• _YOUR INSTRUCTIONS_: Output the listing exactly, leaving nothing out.

• _RAW DATA_:
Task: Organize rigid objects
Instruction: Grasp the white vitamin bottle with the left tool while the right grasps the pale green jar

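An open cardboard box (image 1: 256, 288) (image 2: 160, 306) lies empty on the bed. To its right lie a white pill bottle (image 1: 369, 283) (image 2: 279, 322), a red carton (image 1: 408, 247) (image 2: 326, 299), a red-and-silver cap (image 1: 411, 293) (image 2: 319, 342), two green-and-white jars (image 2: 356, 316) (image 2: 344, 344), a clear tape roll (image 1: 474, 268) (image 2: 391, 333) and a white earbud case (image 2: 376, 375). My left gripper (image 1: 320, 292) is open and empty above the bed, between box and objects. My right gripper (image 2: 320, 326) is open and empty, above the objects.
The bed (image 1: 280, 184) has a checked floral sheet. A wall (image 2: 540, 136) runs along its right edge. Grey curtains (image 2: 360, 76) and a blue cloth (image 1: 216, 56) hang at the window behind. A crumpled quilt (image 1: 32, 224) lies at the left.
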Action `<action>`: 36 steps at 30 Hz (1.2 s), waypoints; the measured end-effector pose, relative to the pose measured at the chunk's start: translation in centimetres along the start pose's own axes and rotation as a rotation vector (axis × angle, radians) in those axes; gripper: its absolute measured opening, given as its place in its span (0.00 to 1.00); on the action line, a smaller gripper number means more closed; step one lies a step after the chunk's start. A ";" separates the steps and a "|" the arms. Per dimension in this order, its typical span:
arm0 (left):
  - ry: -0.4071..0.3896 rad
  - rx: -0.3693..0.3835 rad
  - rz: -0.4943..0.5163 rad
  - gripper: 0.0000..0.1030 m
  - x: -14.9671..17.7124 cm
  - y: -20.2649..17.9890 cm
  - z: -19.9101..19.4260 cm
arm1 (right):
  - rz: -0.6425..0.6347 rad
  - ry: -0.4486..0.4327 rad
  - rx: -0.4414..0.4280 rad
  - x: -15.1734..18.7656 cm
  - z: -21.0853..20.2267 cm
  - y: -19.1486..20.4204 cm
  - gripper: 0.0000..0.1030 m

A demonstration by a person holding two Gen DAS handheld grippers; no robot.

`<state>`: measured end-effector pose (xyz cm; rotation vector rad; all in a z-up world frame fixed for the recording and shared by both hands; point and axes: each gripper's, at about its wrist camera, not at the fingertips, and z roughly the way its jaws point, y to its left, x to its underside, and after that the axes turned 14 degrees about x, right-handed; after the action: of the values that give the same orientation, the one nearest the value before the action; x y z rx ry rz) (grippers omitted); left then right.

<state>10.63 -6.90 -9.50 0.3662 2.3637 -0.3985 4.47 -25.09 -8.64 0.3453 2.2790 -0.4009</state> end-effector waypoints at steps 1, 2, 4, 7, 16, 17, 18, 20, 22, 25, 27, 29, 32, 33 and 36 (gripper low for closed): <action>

• _OUTPUT FOR THIS TASK_:
Task: Organize rigid objects
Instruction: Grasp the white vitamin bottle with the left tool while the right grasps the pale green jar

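An open cardboard box (image 1: 256, 288) (image 2: 160, 306) lies empty on the bed. To its right lie a white pill bottle (image 1: 369, 283) (image 2: 279, 322), a red carton (image 1: 408, 247) (image 2: 326, 299), a red-and-silver cap (image 1: 411, 293) (image 2: 319, 342), two green-and-white jars (image 2: 356, 316) (image 2: 344, 344), a clear tape roll (image 1: 474, 268) (image 2: 391, 333) and a white earbud case (image 2: 376, 375). My left gripper (image 1: 320, 292) is open and empty above the bed, between box and objects. My right gripper (image 2: 320, 326) is open and empty, above the objects.
The bed (image 1: 280, 184) has a checked floral sheet. A wall (image 2: 540, 136) runs along its right edge. Grey curtains (image 2: 360, 76) and a blue cloth (image 1: 216, 56) hang at the window behind. A crumpled quilt (image 1: 32, 224) lies at the left.
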Action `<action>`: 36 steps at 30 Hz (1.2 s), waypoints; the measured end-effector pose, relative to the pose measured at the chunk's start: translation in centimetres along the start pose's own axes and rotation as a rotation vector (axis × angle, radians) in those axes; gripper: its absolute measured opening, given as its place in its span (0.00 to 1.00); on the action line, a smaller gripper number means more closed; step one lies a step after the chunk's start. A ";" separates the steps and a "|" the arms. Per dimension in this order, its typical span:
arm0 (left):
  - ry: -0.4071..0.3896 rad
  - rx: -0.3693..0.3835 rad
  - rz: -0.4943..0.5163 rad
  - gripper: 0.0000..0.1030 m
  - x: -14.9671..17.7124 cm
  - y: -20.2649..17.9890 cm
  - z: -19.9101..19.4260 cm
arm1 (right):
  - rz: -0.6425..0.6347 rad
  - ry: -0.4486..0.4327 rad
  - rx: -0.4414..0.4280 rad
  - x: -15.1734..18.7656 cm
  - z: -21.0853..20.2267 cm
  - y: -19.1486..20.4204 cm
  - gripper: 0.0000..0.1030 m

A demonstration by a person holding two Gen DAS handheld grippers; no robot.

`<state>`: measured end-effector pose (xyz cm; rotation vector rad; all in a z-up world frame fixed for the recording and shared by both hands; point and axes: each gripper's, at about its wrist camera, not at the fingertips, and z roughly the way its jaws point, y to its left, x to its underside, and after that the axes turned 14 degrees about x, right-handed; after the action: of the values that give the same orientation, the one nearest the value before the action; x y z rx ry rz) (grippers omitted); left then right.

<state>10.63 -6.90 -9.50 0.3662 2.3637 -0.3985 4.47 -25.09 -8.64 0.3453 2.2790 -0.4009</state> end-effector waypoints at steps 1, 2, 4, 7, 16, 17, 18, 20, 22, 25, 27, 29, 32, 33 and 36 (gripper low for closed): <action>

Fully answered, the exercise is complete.